Он чуть пригнулся и понизил голос:
— Нет, тут случай куда более сложный и серьезный, ибо отцом, породившим его, был не кто иной, как сам королевский торговый управитель Трампе!
— Но позвольте, — возбужденно возразил старший учитель Берг, — если так, то тогда он сын своего собственного деда? Или как прикажете вас понимать?
Полицмейстер Кронфельдт и чиновник Спрингер оба выжидающе раскрыли рты.
Аптекарь утвердительно кивнул и втянул носом воздух.
— Старому греховоднику было тогда уже за семьдесят, — как бы с состраданием добавил он.
— Ха, поди расскажи своей бабушке! — Кузнец Янниксен ткнул в живот учителя танцев Линненскова. — Ни черта он не Анкерсена сын, и не Старого Бастиана, и не адвоката Веннингстеда, я-то из первых рук знаю, от самой Уры! Она, понятно, запиралась, ну, пришлось ее пощекотать, она и выложила все как на духу!
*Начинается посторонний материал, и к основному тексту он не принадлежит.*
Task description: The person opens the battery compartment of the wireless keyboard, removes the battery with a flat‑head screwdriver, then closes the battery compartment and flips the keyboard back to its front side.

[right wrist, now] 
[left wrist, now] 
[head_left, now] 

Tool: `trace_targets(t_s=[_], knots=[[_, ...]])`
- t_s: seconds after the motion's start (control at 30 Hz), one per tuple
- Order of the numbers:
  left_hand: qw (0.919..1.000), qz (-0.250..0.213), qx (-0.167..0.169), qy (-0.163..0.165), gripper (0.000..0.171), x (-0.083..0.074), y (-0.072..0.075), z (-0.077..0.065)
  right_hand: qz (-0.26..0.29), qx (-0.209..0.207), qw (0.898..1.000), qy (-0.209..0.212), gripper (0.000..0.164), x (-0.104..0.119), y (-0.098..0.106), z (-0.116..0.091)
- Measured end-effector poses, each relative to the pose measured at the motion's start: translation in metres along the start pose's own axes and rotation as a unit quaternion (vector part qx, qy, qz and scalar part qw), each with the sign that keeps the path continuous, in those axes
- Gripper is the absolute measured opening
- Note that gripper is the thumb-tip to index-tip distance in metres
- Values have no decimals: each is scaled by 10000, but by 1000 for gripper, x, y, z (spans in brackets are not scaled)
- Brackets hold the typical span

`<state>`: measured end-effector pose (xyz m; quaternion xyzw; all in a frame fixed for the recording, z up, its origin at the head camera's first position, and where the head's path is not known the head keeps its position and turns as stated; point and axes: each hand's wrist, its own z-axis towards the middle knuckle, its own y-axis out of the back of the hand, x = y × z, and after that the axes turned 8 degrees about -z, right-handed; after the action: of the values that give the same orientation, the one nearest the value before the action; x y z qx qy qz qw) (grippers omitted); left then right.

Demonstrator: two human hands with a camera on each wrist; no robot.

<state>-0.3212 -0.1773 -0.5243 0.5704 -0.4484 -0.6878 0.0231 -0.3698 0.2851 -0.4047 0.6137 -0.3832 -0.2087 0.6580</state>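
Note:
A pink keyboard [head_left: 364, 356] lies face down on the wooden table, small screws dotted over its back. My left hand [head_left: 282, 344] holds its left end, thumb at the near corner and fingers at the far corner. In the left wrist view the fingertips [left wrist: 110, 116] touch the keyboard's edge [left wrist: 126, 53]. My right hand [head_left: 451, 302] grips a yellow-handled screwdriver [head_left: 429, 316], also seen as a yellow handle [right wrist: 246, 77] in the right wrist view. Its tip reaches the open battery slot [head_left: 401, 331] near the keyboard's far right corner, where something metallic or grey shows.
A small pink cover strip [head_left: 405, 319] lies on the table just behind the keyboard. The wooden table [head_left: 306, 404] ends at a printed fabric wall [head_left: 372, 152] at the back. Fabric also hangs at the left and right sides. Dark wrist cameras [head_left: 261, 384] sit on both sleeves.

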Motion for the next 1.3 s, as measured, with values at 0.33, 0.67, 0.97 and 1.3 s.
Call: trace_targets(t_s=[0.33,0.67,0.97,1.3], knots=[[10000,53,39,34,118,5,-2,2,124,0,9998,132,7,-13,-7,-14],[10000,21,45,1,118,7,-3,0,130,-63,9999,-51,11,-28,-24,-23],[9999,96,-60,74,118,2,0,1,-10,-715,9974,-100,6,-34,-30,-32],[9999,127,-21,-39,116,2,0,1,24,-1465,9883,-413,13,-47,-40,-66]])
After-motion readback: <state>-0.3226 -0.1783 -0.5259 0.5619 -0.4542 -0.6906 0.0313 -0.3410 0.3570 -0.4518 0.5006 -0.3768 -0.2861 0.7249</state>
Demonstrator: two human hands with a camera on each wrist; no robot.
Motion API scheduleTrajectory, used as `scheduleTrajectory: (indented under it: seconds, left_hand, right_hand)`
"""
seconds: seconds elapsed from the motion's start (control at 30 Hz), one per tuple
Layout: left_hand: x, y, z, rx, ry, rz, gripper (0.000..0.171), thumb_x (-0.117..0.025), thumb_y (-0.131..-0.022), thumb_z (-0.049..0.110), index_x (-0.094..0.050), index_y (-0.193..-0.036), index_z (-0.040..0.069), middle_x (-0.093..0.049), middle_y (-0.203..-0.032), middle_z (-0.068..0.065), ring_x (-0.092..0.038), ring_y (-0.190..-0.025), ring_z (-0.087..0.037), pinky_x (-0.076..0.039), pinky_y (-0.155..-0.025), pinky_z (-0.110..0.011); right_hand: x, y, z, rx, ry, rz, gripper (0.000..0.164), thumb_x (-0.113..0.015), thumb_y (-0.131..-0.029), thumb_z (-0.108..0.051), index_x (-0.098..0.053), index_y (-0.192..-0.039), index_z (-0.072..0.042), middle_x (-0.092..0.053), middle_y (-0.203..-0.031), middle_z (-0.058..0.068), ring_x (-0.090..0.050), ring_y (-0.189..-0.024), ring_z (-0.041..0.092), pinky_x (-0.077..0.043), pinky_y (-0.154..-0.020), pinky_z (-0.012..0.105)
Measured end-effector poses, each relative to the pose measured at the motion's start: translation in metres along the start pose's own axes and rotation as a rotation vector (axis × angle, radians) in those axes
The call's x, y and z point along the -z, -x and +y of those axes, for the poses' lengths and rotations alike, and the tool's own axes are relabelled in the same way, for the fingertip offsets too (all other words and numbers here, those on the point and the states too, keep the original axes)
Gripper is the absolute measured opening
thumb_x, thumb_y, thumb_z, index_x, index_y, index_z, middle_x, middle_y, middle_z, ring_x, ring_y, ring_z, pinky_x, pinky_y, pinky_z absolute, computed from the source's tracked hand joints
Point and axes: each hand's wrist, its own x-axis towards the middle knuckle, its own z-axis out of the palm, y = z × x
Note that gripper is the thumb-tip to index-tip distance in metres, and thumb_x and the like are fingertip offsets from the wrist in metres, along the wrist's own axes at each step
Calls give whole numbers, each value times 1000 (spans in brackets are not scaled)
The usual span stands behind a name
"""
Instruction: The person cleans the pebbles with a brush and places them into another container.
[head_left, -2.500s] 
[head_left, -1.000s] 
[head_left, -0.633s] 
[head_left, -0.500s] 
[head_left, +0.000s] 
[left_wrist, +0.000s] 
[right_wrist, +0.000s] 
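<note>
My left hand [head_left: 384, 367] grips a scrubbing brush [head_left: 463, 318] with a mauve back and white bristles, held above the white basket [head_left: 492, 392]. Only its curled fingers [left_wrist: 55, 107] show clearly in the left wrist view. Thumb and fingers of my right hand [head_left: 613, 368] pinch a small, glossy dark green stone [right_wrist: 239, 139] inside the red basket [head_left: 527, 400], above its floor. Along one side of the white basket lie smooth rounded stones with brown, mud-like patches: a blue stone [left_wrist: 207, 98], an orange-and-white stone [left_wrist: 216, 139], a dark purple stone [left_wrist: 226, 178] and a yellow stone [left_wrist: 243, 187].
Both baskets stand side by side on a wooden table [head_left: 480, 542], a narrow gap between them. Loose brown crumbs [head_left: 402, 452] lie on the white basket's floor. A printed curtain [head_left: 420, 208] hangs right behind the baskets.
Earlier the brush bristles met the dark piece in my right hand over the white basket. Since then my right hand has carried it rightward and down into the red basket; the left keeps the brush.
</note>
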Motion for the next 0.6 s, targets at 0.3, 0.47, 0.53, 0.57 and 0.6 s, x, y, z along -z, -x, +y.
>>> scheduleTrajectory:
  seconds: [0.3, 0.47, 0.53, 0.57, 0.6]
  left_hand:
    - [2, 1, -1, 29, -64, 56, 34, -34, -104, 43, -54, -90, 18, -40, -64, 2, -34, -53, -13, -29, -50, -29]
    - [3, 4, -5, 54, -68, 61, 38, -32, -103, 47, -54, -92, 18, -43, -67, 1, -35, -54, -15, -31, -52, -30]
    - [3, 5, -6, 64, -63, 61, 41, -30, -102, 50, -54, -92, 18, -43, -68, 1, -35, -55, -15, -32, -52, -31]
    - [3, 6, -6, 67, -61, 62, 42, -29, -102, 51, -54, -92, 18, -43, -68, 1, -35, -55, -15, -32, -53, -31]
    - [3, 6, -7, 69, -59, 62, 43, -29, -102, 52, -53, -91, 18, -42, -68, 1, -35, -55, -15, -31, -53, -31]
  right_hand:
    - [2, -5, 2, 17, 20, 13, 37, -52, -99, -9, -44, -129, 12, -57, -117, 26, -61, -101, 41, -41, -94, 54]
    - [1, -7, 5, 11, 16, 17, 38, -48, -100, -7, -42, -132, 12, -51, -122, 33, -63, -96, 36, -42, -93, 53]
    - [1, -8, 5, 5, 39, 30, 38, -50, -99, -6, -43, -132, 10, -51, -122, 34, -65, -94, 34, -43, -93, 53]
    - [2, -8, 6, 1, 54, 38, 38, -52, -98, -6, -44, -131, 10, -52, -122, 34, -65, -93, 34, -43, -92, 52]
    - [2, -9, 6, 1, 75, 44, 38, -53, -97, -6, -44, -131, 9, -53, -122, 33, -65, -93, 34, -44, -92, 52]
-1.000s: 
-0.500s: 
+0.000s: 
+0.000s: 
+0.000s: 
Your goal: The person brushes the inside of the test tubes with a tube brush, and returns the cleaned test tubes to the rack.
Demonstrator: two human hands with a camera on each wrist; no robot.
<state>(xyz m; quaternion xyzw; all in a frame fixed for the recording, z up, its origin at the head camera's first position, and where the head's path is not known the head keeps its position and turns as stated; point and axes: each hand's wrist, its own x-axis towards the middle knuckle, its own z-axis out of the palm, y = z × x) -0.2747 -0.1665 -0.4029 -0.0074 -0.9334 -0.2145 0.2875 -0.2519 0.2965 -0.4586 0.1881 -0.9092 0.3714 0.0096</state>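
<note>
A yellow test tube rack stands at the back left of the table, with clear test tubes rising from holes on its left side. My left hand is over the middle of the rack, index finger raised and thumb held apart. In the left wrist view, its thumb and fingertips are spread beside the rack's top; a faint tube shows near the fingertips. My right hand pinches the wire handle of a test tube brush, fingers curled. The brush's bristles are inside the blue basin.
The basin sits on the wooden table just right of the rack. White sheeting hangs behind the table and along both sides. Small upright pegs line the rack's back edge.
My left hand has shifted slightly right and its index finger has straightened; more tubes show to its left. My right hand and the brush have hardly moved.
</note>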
Вишь ты, еловая твоя голова, у ней их было ни много ни мало — семеро, а подфартило из всех аптекарю!
И вот наступает великий день.
Это обычная рабочая суббота, но кажется, что все бросили свои дела, на пристани толкотня, во всех близлежащих домах из окон высовываются головы, и даже на крышах стоят люди.
Выходящие на море окна на длинном красивом фасаде дома аптекаря Фесе растворены настежь, и внутри мелькают респектабельные физиономии: графа Оллендорфа, молодого консула Хансена, старшего учителя Берга, ландфогта Кронфельдта, даже доктора Маникуса. В Бастилии тоже толпится народ, кузнец Янниксен и малярный мастер Мак Бетт чуть не дерутся из-за телескопа на чердаке у магистра Мортенсена. Сам магистр, по словам Атланты, пошел прогуляться. Этот сумасброд не пожелал даже остаться дома возле своего чудо-телескопа в такой исключительный день.